### YOUR ASSIGNMENT
In the answer, each line from the top of the material through the line that contains "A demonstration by" is restated exactly. No picture is given again.

### INFORMATION PROVIDED

§

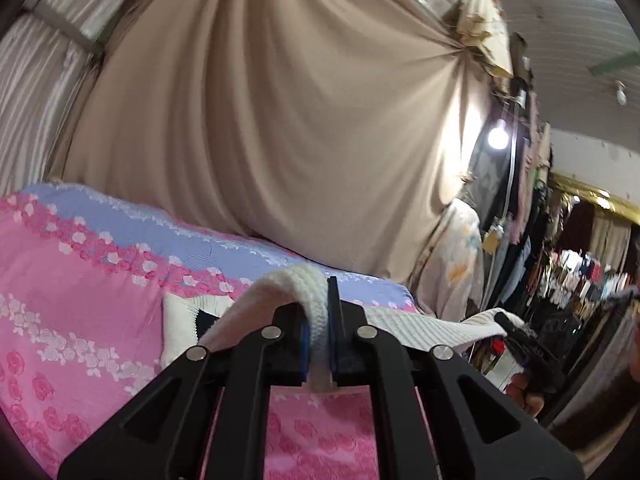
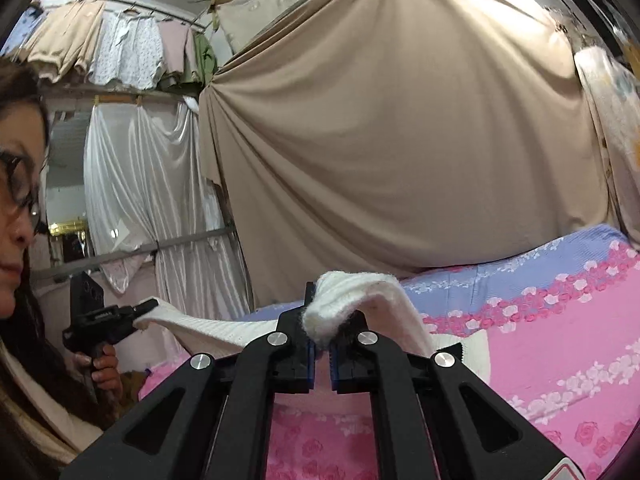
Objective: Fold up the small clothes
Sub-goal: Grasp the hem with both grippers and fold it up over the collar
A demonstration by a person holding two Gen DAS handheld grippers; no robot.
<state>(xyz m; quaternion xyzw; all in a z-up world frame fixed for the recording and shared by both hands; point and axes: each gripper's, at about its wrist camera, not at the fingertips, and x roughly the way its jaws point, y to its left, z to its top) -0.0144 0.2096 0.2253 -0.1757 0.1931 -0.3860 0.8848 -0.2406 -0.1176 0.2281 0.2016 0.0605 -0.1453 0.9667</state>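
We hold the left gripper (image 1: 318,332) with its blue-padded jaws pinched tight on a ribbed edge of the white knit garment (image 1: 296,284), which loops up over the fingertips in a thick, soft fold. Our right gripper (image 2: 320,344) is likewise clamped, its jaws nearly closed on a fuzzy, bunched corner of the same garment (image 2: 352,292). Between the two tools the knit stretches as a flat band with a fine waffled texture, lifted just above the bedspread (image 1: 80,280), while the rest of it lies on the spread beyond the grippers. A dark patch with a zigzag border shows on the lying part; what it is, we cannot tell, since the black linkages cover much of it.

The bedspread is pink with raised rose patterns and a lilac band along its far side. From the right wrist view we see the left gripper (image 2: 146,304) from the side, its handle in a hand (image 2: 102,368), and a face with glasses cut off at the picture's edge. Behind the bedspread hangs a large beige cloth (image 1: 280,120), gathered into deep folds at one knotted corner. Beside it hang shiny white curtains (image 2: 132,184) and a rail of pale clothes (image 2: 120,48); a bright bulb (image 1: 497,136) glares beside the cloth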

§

### SOLUTION FOR THIS TASK
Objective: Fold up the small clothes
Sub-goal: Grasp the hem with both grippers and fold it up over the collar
A demonstration by a person holding two Gen DAS handheld grippers; no robot.

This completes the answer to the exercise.